In order to respect the DRY principle, I'm not going to show the IL code generated when using a StringBuilder's Append method or a String's Concat method because you can find such information on several posts (see the Reference section at the end of this post) alread, but I do recommend to take some time to view the internals when invoking both of these methods using a tool like ILDASM or Reflector.

Discussion and conclusion

Some people that wrote a post on the same subject recommend to use the StringBuilder class over the String class if you are concatenating a predetermined number of strings. For instance, Mahesh Chand recommends to use the StringBuilder if you have to concatenate a string more than 10 times and he supports his recommendation with a pretty simple and realistic demo. In his excellent article on the same subject, Jouni Heikniemi concludes that there's a "magic number" that helps deciding when to use the StringBuilder's concatenation over the String's, and that number is between four and eight concatenations. Finally, in his thorough and very well detailed article on the same subject, David Cumps concludes with the following:

  • If you can avoid concatenating, do it!This is a no brainer, if you don't have to concatenate but want your source code to look nice, use the first method. It will get optimized as if it was a single string.
  • Don't use += concatenating ever.Too much changes are taking place behind the scene, which aren't obvious from my code in the first place. I advise to rather use String.Concat() explicitly with any overload (2 strings, 3 strings, string array). This will clearly show what your code does without any surprises, while allowing yourself to keep a check on the efficiency.
  • Try to estimate the target size of a StringBuilder.The more accurate you can estimate the needed size, the less temporary strings the StringBuilder will have to create to increase its internal buffer.
  • Do not use any Format() methods when performance is an issue.Too much overhead is involved in parsing the format, when you could construct an array out of pieces when all you are using are {x} replaces.
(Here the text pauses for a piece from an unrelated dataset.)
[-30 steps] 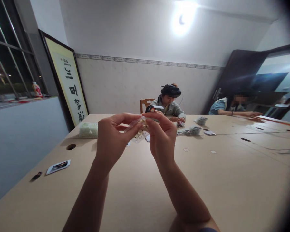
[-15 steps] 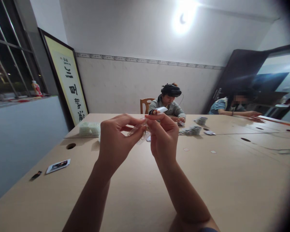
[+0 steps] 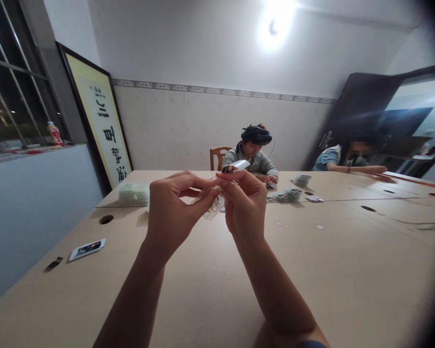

Format() is good for readability, but one of the things to go when you are squeezing all possible performance out of your application.

Though I firmly agree with the previous recommendations, I think that we should also consider what the MSDN documentation has to say about the performance and memory allocation of both classes:

The performance of a concatenation operation for a String or StringBuilder object depends on how often a memory allocation occurs. A String concatenation operation always allocates memory, whereas a StringBuilder concatenation operation only allocates memory if the StringBuilder object buffer is too small to accommodate the new data. Consequently, the String class is preferable for a concatenation operation if a fixed number of String objects are concatenated.

In that case, the individual concatenation operations might even be combined into a single operation by the compiler. A StringBuilder object is preferable for a concatenation operation if an arbitrary number of strings are concatenated; for example, if a loop concatenates a random number of strings of user input. [1]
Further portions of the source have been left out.